§ **Work instruction**
Within the entries below, the lines from the one with "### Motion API" through the one with "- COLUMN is" are to be set down exactly, both ends kept.

Data records
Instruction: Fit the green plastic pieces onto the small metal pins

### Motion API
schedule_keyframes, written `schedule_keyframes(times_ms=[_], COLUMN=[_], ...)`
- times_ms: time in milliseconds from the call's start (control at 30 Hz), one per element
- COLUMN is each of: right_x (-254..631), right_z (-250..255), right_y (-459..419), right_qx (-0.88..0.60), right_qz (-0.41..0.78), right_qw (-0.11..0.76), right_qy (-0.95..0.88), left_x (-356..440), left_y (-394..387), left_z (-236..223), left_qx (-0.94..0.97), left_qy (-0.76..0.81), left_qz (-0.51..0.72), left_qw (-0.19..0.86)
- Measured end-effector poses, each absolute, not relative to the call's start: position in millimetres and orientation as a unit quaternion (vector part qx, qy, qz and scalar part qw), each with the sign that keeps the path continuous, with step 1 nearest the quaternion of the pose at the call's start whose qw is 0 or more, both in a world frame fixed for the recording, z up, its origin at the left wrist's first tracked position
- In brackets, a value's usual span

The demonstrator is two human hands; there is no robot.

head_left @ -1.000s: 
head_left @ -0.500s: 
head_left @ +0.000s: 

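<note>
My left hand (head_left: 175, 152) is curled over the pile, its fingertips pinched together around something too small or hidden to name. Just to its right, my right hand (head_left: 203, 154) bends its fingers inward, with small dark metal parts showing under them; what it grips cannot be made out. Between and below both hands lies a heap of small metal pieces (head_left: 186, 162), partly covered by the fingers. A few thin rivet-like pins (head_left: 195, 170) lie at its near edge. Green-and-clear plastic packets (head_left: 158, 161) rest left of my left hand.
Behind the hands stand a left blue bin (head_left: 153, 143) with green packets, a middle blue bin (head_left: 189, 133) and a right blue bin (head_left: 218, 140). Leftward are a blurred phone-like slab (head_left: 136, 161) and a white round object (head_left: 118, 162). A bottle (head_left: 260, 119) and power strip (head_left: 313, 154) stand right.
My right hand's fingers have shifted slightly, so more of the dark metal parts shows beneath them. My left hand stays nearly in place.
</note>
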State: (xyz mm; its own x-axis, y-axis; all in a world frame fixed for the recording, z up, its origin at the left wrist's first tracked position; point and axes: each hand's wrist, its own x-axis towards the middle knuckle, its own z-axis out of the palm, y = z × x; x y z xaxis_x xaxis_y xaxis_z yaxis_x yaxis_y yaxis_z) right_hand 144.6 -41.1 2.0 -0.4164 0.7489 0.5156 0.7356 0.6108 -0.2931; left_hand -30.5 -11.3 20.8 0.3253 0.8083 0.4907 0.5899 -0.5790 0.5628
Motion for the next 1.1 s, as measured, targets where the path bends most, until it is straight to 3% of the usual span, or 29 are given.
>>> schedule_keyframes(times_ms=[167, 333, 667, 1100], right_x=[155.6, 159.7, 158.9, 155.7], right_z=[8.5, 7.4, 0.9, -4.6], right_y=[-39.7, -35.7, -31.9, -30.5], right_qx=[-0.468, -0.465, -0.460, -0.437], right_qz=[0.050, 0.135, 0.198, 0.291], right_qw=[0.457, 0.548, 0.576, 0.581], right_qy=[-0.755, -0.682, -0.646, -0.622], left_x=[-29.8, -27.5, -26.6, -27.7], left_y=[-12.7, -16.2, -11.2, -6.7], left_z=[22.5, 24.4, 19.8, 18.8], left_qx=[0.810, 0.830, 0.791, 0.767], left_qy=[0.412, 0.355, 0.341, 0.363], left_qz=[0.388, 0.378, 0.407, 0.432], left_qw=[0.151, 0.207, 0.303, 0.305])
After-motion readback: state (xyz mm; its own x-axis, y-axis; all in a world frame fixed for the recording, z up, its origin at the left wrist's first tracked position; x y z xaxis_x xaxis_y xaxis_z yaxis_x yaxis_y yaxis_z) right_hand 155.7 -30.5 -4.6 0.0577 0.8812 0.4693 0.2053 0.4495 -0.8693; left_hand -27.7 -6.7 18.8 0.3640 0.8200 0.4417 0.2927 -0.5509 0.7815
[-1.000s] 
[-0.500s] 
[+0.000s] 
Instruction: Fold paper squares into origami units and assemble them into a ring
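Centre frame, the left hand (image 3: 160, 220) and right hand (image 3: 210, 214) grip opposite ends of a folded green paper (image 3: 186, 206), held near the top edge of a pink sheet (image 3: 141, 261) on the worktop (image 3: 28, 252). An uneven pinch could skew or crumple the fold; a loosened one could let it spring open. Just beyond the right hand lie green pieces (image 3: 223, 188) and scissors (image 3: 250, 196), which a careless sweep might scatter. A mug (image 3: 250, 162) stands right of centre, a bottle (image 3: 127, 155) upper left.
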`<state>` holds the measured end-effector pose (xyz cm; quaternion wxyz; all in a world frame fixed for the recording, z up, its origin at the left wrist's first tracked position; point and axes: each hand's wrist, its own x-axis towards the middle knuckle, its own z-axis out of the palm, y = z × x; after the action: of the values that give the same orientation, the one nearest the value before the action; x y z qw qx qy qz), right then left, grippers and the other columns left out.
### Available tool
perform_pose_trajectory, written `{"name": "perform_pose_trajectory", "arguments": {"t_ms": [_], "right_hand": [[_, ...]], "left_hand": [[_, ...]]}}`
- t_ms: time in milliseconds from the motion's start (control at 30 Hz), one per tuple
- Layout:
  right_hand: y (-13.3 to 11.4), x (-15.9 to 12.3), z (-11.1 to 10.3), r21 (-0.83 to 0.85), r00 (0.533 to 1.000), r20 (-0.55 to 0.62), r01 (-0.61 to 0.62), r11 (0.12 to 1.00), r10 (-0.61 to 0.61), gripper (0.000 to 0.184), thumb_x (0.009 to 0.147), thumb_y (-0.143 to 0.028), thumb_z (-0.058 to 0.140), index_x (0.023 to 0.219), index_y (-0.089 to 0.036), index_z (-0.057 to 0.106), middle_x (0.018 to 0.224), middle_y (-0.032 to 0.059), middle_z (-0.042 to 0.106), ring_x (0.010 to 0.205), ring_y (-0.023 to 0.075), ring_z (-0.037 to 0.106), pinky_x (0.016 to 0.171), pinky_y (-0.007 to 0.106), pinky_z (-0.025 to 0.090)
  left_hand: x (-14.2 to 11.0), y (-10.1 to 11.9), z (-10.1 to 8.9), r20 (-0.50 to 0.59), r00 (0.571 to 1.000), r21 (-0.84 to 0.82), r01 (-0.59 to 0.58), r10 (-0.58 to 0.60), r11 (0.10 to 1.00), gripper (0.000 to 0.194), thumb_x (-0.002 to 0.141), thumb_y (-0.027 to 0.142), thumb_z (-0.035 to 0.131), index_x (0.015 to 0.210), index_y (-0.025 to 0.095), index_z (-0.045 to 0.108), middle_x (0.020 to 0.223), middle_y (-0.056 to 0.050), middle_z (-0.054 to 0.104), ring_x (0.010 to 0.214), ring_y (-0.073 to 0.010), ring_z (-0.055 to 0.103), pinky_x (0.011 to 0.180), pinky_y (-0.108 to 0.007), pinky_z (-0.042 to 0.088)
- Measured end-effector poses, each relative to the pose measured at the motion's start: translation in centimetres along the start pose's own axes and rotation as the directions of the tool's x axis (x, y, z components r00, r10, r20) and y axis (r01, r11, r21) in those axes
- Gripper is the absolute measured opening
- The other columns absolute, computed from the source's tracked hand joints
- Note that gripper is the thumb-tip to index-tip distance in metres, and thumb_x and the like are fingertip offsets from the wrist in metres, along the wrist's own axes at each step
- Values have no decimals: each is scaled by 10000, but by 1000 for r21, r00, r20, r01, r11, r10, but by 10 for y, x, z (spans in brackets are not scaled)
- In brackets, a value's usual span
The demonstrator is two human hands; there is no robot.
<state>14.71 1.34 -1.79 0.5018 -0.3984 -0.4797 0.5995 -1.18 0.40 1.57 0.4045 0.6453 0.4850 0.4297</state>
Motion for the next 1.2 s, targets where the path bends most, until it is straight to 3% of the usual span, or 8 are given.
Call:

§ **Result for this task**
### Motion API
schedule_keyframes, written `schedule_keyframes(times_ms=[_], COLUMN=[_], ...)`
- times_ms: time in milliseconds from the call's start (control at 30 Hz), one per element
- COLUMN is each of: right_x (-254..631), right_z (-250..255), right_y (-459..419), right_qx (-0.88..0.60), right_qz (-0.41..0.78), right_qw (-0.11..0.76), right_qy (-0.95..0.88), left_x (-356..440), left_y (-394..387), left_z (-236..223), left_qx (-0.94..0.97), left_qy (-0.76..0.81), left_qz (-0.51..0.72), left_qw (-0.19..0.86)

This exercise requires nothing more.